___ Source material ___

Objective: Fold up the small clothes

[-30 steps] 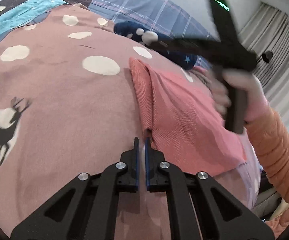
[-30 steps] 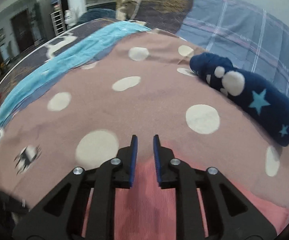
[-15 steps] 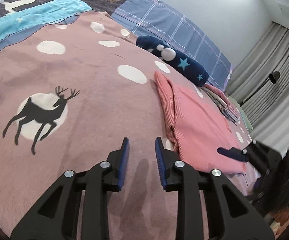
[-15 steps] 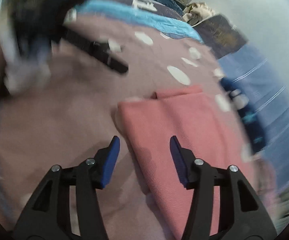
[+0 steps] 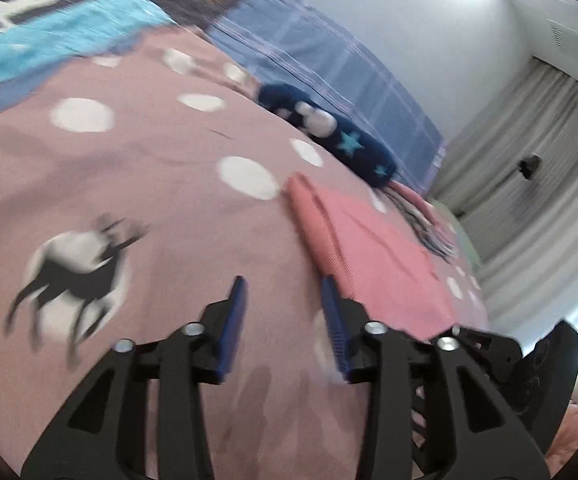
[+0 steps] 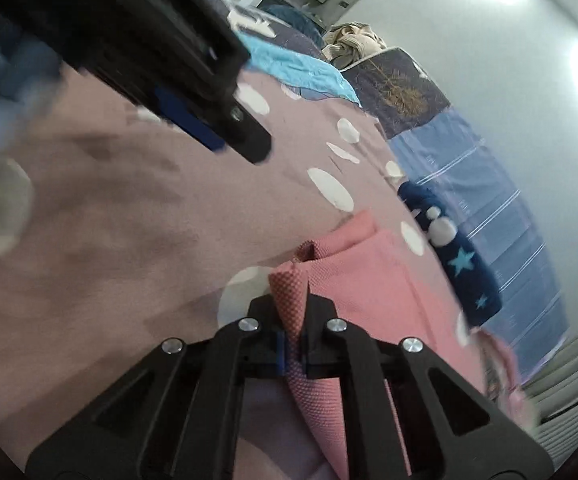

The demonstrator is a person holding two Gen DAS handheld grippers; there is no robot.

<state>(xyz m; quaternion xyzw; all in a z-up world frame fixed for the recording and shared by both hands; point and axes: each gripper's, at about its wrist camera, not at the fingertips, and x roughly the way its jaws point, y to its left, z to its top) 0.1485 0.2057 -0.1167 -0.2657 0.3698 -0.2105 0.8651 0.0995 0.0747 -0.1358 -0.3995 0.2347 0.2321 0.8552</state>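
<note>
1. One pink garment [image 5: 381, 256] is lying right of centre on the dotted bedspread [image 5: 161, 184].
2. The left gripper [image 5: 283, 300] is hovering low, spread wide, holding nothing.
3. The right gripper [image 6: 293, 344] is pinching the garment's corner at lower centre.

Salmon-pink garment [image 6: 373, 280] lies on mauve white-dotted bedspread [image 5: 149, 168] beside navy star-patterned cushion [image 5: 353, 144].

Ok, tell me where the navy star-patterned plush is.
The navy star-patterned plush lies on the bed beyond the folded pink knit garment, against the blue plaid bedding.
</note>
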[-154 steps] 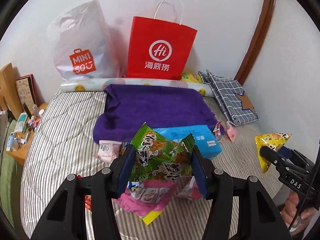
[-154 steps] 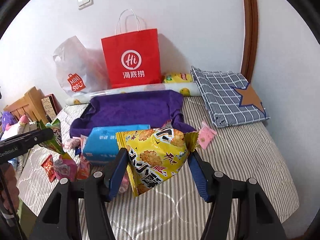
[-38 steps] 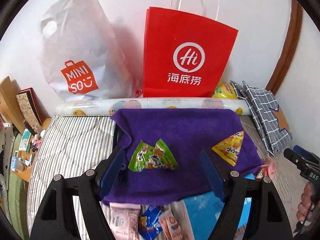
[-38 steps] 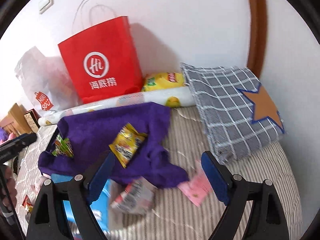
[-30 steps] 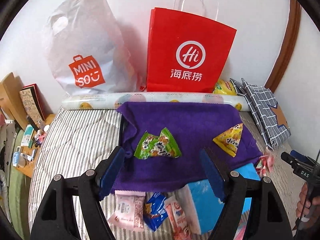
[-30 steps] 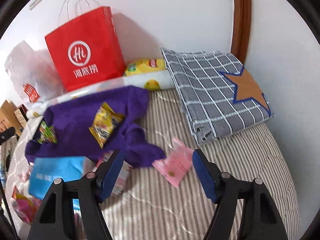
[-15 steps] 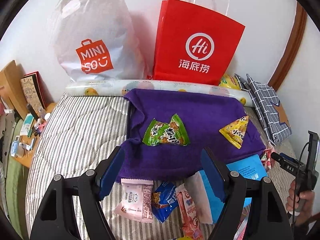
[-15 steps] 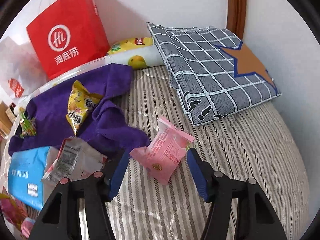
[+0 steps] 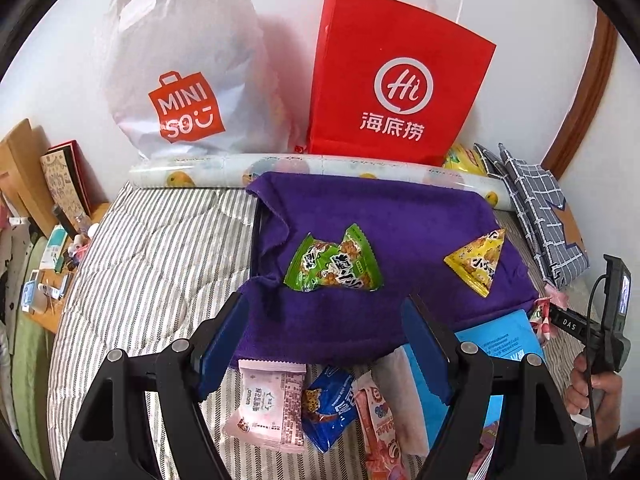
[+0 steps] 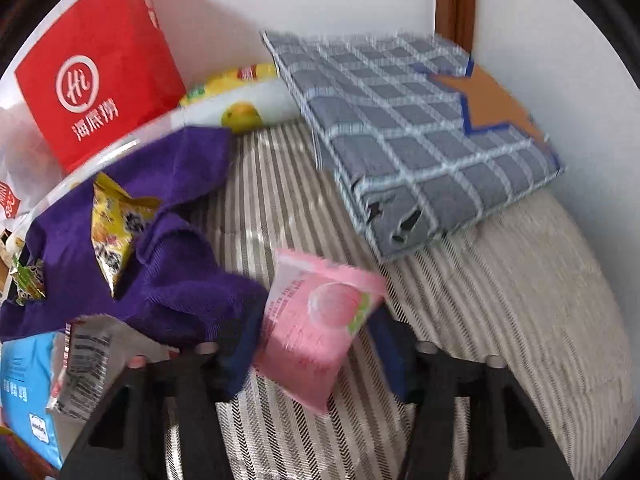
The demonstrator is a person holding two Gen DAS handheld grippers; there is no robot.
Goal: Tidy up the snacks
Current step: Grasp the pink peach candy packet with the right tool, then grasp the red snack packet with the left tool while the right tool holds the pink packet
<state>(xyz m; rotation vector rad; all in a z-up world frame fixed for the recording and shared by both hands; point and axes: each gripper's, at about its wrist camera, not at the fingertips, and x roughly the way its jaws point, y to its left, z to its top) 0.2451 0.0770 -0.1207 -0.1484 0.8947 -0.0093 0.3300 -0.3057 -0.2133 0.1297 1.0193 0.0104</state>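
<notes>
A purple towel lies on the striped bed. A green snack bag and a yellow snack bag lie on it. My left gripper is open and empty above the towel's near edge, over a pale pink packet, a blue packet and a red-pink packet. My right gripper is open, its fingers on either side of a pink peach packet on the bed. The towel and yellow bag lie to its left.
A red paper bag and a white Miniso bag stand against the wall behind a patterned roll. A folded checked cloth lies at the right. A blue pack and a silver wrapper lie nearby.
Both snack bags were let go on the towel and both grippers drew back. The left gripper pulled toward the near packets. The right gripper moved down around the pink peach packet.
</notes>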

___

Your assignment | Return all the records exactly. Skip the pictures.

Solution to this problem |
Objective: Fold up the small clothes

[-30 steps] 
[-30 steps] 
[-15 steps] 
[-15 steps] 
[+0 steps] 
[+0 steps] 

The demonstrator is a person holding two Gen DAS handheld grippers; there is no robot.

<state>(xyz m; quaternion xyzw; all in a z-up world frame fixed for the recording and shared by both hands; point and axes: each gripper's, at about its wrist camera, not at the fingertips, and x roughly the way its jaws point, y to its left, z to its top) 0.1485 0.2057 -0.1167 -0.2657 0.3698 -0.2105 0.8651 0.0995 0.0747 -0.1358 -0.3995 0.2347 0.2321 0.8552</state>
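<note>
1. One pink garment [image 5: 381, 256] is lying right of centre on the dotted bedspread [image 5: 161, 184].
2. The left gripper [image 5: 283, 300] is hovering low, spread wide, holding nothing.
3. The right gripper [image 6: 293, 344] is pinching the garment's corner at lower centre.

Salmon-pink garment [image 6: 373, 280] lies on mauve white-dotted bedspread [image 5: 149, 168] beside navy star-patterned cushion [image 5: 353, 144].

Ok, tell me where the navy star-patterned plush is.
The navy star-patterned plush lies on the bed beyond the folded pink knit garment, against the blue plaid bedding.
</note>
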[-154 steps] 
[-154 steps] 
[-38 steps] 
[-38 steps] 
[-30 steps] 
[-30 steps] 
[-15 steps] 
[-15 steps] 
[+0 steps] 
[+0 steps] 
The demonstrator is a person holding two Gen DAS handheld grippers; there is no robot.
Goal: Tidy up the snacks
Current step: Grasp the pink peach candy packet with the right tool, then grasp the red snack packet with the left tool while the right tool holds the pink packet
<state>(xyz m; rotation vector rad; all in a z-up world frame fixed for the recording and shared by both hands; point and axes: each gripper's, at about its wrist camera, not at the fingertips, and x roughly the way its jaws point, y to its left, z to its top) 0.2451 0.0770 -0.1207 -0.1484 0.8947 -0.0093 0.3300 -0.3057 -0.2133 0.1297 1.0193 0.0104</state>
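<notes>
A purple towel lies on the striped bed. A green snack bag and a yellow snack bag lie on it. My left gripper is open and empty above the towel's near edge, over a pale pink packet, a blue packet and a red-pink packet. My right gripper is open, its fingers on either side of a pink peach packet on the bed. The towel and yellow bag lie to its left.
A red paper bag and a white Miniso bag stand against the wall behind a patterned roll. A folded checked cloth lies at the right. A blue pack and a silver wrapper lie nearby.
Both snack bags were let go on the towel and both grippers drew back. The left gripper pulled toward the near packets. The right gripper moved down around the pink peach packet.
</notes>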

This answer is complete as written.